A Batalha de Jaji (12 de maio a 4 de junho de 1987) foi um confronto travado durante a Guerra Soviética-Afegã entre unidades do Exército Soviético e seus aliados da República Democrática do Afeganistão contra grupos mujahidin afegãos na província de Paktia. Ocorrida durante a primeira fase da retirada das forças soviéticas do Afeganistão,[3] a campanha militar do governo afegão em conjunto com forças soviéticas visava socorrer uma guarnição sitiada em Ali Sher e cortar as linhas de abastecimento do Paquistão para os mujahidin.[4]

A batalha é conhecida principalmente pela participação de Osama bin Laden, que adquiriu sua reputação de guerreiro jihadista divino como resultado da vitória dos mujahidin durante esta batalha. Osama liderou um grupo de cerca de 50 combatentes árabes estrangeiros durante esta batalha, dos quais pelo menos 13 foram mortos em combate.[5]

Antecedentes[editar | editar código-fonte]

Em dezembro de 1979, a União Soviética invadiu o Afeganistão para apoiar o regime comunista em dificuldades, iniciando a guerra soviético-afegã. Esta intervenção causou indignação generalizada no mundo muçulmano. Osama bin Laden, descendente do rico Saudi Binladin Group, foi ao Paquistão no início de 1980 para apoiar a resistência afegã contra os invasores soviéticos, considerando-a uma Jihad. No entanto, ele não entrou no Afeganistão até muitos anos depois.[6]

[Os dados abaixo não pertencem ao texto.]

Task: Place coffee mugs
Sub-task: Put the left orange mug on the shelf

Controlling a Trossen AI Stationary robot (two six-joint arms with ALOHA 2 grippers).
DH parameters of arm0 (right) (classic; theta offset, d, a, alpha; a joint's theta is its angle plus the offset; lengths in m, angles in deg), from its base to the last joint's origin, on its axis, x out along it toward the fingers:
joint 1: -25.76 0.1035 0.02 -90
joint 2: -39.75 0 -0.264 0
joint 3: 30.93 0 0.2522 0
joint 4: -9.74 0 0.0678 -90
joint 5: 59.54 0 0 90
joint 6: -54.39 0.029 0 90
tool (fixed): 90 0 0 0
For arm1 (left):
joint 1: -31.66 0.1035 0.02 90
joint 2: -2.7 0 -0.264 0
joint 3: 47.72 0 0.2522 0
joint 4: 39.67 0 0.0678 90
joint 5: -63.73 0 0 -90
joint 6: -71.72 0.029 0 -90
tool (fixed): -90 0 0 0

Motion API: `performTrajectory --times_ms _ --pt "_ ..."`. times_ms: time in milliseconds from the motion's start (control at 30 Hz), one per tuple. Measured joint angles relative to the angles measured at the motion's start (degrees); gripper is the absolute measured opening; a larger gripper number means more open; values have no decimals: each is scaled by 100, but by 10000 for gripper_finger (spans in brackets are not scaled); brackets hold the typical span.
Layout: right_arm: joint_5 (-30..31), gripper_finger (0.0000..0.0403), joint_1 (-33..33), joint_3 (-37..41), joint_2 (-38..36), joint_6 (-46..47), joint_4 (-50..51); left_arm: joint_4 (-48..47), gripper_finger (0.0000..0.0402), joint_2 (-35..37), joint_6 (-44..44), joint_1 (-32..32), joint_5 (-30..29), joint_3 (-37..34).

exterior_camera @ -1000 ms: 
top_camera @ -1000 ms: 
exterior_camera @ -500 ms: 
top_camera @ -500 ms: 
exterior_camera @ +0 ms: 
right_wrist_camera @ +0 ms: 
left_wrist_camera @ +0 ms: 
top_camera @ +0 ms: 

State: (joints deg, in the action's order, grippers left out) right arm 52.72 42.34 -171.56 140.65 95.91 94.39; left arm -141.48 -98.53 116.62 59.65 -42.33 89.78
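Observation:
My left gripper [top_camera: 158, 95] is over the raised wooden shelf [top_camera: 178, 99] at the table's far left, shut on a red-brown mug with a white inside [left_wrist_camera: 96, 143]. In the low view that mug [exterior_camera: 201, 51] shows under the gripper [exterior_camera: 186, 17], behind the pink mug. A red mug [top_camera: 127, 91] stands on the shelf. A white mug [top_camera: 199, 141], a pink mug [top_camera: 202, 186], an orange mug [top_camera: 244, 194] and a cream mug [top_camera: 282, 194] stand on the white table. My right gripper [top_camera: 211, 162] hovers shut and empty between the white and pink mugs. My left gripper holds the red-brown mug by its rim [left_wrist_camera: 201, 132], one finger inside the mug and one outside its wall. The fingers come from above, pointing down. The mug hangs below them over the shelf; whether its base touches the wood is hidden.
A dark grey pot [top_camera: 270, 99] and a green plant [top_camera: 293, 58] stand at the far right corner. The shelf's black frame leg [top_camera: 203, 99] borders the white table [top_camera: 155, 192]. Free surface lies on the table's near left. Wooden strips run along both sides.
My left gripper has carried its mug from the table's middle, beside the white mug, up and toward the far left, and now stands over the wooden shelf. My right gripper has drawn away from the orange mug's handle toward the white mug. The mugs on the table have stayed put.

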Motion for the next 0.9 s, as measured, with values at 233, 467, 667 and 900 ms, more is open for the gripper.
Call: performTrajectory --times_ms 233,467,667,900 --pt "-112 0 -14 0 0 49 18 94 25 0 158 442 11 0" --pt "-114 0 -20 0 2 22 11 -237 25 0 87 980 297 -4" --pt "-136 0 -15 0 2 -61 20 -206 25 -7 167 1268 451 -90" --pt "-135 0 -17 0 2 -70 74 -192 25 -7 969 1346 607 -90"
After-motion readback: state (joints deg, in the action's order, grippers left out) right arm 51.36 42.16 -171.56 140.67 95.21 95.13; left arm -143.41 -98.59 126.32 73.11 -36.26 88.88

Em outubro de 1984, Abdullah Yusuf Azzam, um salafista palestino também irritado com a invasão soviética, estabeleceu o grupo Maktab al-Khadamat. O grupo visava coordenar a logística e o apoio à resistência afegã do Paquistão. Inicialmente, Bin Laden concordou em financiar o grupo, com o entendimento de que o dinheiro apoiaria diretamente os mujahideen nas linhas de frente.[7] Juntos, Azzam e o grupo de bin Laden começaram a publicar a revista Jihad, uma publicação árabe mensal com foco nos esforços árabes para ajudar a resistência. A revista provou ser uma poderosa ferramenta de recrutamento, atraindo muçulmanos de todo o mundo para se juntarem à guerra afegã, transformando-a efetivamente em uma Jihad global.[8]

Em 1986, o Maktab al-Khadamat transferiu a maior parte de suas operações para Sadda, no distrito de Kurram, e iniciou um programa de treinamento para treinar combatentes para travar a jihad dentro do Afeganistão. No entanto, o programa foi um fracasso, com brigadas mal preparadas sendo afastadas do campo de batalha pelos afegãos. Isso desiludiu bin Laden, levando-o a se retirar do grupo e iniciar seu próprio programa de treinamento no Afeganistão, e não no vizinho Paquistão.[7] Bin Laden escolheu a região montanhosa de Jaji como local para suas operações, o qual chamou de "Masada", que significa "a cova do leão". Ele posicionou estrategicamente a base perto das posições soviéticas, pretendendo enfrentar o inimigo de frente e esperando que os soviéticos o atacassem.[9]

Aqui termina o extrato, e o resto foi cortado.